→ WORK ITEM:
Restate all of the data below word for word.
*** DATA BLOCK ***
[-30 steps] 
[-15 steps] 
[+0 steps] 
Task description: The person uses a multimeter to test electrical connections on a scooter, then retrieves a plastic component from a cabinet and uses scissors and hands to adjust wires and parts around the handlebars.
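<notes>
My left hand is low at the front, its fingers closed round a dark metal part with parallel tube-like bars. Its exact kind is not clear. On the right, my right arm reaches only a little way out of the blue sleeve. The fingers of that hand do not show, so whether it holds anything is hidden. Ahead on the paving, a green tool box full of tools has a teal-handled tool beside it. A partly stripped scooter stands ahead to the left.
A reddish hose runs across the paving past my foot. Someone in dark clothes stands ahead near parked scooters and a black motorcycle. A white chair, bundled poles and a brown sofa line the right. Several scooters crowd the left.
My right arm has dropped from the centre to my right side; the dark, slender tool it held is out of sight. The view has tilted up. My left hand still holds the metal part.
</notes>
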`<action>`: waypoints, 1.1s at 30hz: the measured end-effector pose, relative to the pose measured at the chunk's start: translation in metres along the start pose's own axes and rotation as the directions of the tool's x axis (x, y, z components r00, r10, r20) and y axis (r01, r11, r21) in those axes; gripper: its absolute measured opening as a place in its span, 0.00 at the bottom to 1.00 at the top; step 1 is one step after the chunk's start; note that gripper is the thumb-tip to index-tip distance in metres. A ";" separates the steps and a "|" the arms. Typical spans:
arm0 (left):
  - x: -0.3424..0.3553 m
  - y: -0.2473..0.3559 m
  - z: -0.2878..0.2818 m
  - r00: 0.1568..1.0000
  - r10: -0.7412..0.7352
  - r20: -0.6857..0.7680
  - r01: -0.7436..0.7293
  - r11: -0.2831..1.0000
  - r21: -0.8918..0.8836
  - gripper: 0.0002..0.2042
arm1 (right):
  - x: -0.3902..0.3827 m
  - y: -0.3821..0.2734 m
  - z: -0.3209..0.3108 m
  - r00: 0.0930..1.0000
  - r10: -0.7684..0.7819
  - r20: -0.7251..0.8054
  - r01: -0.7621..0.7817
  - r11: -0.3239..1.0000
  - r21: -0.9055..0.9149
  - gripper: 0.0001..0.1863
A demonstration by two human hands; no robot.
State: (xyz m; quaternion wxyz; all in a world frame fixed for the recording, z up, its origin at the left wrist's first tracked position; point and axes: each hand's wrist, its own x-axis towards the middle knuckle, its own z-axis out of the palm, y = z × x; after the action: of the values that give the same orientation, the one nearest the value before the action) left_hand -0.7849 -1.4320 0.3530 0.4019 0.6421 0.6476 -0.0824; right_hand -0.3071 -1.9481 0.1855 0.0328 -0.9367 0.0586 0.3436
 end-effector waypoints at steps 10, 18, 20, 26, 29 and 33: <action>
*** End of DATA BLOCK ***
→ SOLUTION FOR THIS EXERCISE:
[-30 steps] 
[-15 steps] 
[+0 steps] 
Task description: The person uses a multimeter to test electrical connections on a scooter, then retrieves a plastic component from a cabinet and uses scissors and hands to adjust wires and parts around the handlebars.
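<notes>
My left hand is low at the front, its fingers closed round a dark metal part with parallel tube-like bars. Its exact kind is not clear. On the right, my right arm reaches only a little way out of the blue sleeve. The fingers of that hand do not show, so whether it holds anything is hidden. Ahead on the paving, a green tool box full of tools has a teal-handled tool beside it. A partly stripped scooter stands ahead to the left.
A reddish hose runs across the paving past my foot. Someone in dark clothes stands ahead near parked scooters and a black motorcycle. A white chair, bundled poles and a brown sofa line the right. Several scooters crowd the left.
My right arm has dropped from the centre to my right side; the dark, slender tool it held is out of sight. The view has tilted up. My left hand still holds the metal part.
</notes>
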`<action>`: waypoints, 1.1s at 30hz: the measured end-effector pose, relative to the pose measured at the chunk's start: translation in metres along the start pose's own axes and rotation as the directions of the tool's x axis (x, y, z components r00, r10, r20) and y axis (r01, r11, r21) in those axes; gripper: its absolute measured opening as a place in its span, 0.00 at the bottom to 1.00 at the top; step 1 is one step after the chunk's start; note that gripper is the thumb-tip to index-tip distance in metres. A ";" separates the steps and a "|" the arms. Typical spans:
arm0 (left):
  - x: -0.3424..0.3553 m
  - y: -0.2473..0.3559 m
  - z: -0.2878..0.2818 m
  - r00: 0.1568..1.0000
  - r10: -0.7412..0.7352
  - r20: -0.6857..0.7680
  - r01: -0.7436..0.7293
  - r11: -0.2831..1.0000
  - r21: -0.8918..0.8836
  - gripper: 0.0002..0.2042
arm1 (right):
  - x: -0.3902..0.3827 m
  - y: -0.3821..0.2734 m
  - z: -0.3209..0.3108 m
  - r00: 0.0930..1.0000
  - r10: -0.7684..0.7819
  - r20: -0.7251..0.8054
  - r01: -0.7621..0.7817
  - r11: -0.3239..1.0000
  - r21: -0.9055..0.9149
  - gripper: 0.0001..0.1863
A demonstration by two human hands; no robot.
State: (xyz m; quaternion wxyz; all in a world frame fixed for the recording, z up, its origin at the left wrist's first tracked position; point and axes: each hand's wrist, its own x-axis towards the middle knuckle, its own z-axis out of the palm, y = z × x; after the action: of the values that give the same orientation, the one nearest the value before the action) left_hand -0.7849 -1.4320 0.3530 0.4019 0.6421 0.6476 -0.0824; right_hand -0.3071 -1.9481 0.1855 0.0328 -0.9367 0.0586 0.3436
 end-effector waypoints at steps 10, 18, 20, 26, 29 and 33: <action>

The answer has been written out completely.